DATA PROVIDED:
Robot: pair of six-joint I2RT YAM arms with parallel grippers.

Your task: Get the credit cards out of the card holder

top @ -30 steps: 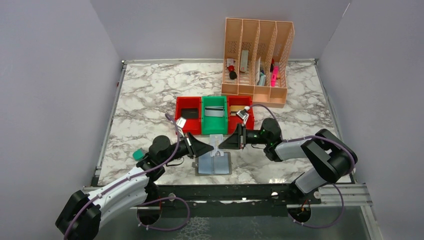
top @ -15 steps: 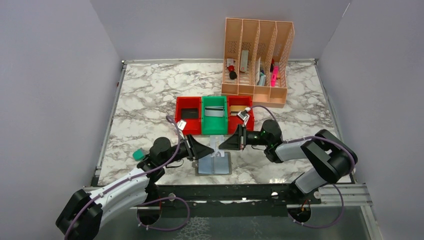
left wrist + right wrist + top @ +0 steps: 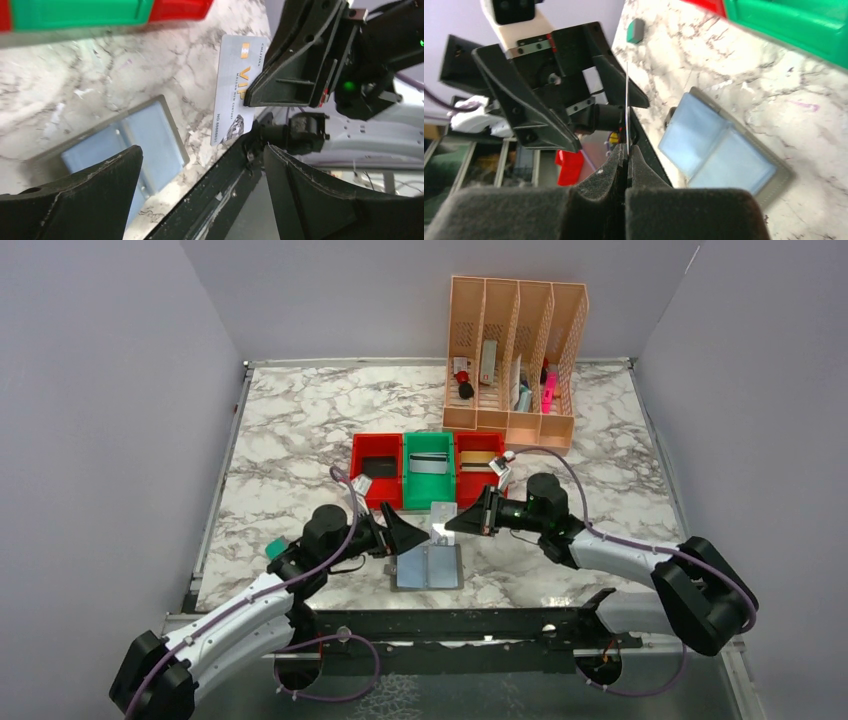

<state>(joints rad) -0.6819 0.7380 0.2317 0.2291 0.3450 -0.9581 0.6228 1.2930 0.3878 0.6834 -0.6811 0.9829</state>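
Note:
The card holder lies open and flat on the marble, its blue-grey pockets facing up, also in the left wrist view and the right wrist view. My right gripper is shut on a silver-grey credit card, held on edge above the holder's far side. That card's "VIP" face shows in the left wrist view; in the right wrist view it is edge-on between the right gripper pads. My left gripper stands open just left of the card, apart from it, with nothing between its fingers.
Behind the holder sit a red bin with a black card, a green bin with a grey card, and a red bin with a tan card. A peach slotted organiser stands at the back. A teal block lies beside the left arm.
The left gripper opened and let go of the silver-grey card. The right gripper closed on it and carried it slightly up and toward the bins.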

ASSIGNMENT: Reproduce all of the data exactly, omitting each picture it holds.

SOLVED EXERCISE:
Robot: pair of six-joint I2RT YAM arms with parallel grippers.

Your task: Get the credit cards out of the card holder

top @ -30 steps: 
top @ -15 steps: 
left wrist + right wrist + top @ +0 steps: 

<state>(joints rad) -0.6819 0.7380 0.2317 0.2291 0.3450 -0.9581 0.6228 1.2930 0.3878 0.6834 -0.6811 0.9829</state>
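Note:
The card holder lies open and flat on the marble, its blue-grey pockets facing up, also in the left wrist view and the right wrist view. My right gripper is shut on a silver-grey credit card, held on edge above the holder's far side. That card's "VIP" face shows in the left wrist view; in the right wrist view it is edge-on between the right gripper pads. My left gripper stands open just left of the card, apart from it, with nothing between its fingers.
Behind the holder sit a red bin with a black card, a green bin with a grey card, and a red bin with a tan card. A peach slotted organiser stands at the back. A teal block lies beside the left arm.
The left gripper opened and let go of the silver-grey card. The right gripper closed on it and carried it slightly up and toward the bins.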

That concludes the answer.